Extracted records
************

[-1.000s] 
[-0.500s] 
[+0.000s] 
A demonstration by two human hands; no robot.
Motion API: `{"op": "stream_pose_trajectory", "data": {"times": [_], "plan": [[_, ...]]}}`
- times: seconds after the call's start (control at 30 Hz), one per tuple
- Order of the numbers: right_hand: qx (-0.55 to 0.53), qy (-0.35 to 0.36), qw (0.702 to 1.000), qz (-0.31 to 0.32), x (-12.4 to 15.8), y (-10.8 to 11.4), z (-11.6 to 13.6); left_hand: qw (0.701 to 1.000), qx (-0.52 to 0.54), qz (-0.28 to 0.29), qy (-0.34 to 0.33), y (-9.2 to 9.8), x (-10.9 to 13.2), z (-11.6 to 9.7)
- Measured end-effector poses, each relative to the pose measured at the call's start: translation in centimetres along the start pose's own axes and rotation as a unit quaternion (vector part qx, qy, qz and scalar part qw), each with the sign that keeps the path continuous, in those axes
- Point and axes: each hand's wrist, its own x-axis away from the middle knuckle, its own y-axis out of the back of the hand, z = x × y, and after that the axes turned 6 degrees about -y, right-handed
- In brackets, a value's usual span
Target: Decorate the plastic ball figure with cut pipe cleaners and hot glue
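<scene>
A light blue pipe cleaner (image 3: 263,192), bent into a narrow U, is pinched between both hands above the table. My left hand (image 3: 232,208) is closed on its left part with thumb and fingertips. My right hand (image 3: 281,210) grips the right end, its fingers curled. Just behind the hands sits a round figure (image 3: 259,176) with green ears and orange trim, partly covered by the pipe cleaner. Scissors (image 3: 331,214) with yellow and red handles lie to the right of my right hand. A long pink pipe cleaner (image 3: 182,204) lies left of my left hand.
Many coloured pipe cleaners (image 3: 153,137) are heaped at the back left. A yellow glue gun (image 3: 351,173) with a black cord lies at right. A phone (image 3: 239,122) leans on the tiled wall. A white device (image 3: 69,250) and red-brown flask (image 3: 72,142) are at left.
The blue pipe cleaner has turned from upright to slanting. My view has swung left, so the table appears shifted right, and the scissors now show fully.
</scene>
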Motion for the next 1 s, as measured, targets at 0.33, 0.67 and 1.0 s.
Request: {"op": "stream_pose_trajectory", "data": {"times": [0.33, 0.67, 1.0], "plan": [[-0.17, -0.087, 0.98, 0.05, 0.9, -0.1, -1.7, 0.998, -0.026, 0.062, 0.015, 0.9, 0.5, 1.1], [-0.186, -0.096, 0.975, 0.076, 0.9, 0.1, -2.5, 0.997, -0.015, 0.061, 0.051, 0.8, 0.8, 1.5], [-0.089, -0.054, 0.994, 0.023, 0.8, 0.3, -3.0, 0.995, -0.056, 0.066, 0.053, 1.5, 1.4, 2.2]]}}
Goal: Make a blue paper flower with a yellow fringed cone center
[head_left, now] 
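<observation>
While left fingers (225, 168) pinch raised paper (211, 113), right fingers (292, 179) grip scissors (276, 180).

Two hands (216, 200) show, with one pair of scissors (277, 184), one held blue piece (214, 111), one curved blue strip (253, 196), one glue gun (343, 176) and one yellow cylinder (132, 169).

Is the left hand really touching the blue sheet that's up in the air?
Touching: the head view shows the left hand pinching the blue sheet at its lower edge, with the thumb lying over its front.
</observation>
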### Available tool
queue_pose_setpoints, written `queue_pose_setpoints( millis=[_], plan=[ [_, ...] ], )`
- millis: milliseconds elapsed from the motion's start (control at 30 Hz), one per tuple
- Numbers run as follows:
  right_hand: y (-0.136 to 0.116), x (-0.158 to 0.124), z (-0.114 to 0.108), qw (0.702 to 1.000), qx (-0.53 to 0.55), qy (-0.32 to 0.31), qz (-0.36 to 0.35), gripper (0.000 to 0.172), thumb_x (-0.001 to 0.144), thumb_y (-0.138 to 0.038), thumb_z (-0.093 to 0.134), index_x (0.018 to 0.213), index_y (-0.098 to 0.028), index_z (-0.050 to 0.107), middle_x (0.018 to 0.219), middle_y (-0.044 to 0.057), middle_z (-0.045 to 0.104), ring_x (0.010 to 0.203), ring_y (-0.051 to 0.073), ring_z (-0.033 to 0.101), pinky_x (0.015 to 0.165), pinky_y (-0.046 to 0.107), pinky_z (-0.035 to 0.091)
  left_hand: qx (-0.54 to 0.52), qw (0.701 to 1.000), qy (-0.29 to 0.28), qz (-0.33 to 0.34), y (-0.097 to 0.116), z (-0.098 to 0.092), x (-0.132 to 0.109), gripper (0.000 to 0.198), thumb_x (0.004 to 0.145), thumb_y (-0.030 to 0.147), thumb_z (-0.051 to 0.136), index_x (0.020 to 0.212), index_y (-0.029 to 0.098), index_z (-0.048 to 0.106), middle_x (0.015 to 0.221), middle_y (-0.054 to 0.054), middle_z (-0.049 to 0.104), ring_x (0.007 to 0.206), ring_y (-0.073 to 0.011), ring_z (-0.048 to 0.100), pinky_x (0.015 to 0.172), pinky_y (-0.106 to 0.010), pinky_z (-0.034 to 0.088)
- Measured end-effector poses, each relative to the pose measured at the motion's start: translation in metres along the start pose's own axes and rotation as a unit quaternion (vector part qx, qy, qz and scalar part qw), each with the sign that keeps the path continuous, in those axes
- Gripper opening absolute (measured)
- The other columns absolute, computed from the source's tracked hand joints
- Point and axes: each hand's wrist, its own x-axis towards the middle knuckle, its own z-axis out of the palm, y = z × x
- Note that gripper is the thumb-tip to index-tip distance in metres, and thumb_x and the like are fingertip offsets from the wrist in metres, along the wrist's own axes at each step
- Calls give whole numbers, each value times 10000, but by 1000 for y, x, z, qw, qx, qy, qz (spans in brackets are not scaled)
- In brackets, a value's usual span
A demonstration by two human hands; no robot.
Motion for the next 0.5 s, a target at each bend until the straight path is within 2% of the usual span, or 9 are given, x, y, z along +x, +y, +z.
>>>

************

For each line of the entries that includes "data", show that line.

Motion API: `{"op": "stream_pose_trajectory", "data": {"times": [_], "plan": [[_, ...]]}}`
Request: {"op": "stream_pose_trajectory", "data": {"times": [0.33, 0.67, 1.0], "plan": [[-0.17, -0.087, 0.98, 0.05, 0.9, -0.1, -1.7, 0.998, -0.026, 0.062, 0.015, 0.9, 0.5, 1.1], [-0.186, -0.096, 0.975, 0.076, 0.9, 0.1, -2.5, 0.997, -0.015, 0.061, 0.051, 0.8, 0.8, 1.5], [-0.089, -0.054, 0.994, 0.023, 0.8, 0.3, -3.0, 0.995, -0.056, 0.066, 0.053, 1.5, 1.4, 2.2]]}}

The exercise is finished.